■ PROVIDED DATA ■
_ _ _
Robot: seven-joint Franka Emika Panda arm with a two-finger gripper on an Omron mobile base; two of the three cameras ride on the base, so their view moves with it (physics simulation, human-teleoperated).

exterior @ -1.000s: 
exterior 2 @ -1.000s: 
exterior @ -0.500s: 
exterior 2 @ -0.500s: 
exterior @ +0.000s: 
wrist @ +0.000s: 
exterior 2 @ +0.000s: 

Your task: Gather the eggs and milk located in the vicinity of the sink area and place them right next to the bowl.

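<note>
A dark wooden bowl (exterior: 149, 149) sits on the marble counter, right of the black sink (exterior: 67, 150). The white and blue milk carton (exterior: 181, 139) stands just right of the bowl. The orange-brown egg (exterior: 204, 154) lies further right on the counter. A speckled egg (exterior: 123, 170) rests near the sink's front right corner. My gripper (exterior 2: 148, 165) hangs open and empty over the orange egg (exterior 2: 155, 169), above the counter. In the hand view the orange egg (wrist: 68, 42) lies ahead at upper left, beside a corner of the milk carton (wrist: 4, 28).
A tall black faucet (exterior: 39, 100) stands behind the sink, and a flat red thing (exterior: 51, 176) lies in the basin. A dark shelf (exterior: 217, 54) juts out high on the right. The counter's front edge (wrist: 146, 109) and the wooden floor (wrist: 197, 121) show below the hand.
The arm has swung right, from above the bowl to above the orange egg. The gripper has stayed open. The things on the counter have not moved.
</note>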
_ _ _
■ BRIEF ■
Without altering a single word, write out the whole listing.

■ SOLVED PROBLEM ■
Robot: seven-joint Franka Emika Panda arm with a two-finger gripper on an Omron mobile base; two of the three cameras ride on the base, so their view moves with it (physics simulation, human-teleoperated).

exterior @ -1.000s: 
exterior 2 @ -1.000s: 
exterior @ -0.500s: 
exterior 2 @ -0.500s: 
exterior @ +0.000s: 
wrist @ +0.000s: 
exterior 2 @ +0.000s: 

Your task: Gather the eggs and milk located in the vicinity of the sink area and place them right next to the bowl.

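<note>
A dark wooden bowl (exterior: 149, 149) sits on the marble counter, right of the black sink (exterior: 67, 150). The white and blue milk carton (exterior: 181, 139) stands just right of the bowl. The orange-brown egg (exterior: 204, 154) lies further right on the counter. A speckled egg (exterior: 123, 170) rests near the sink's front right corner. My gripper (exterior 2: 148, 165) hangs open and empty over the orange egg (exterior 2: 155, 169), above the counter. In the hand view the orange egg (wrist: 68, 42) lies ahead at upper left, beside a corner of the milk carton (wrist: 4, 28).
A tall black faucet (exterior: 39, 100) stands behind the sink, and a flat red thing (exterior: 51, 176) lies in the basin. A dark shelf (exterior: 217, 54) juts out high on the right. The counter's front edge (wrist: 146, 109) and the wooden floor (wrist: 197, 121) show below the hand.
The arm has swung right, from above the bowl to above the orange egg. The gripper has stayed open. The things on the counter have not moved.
</note>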

This answer is complete as it stands.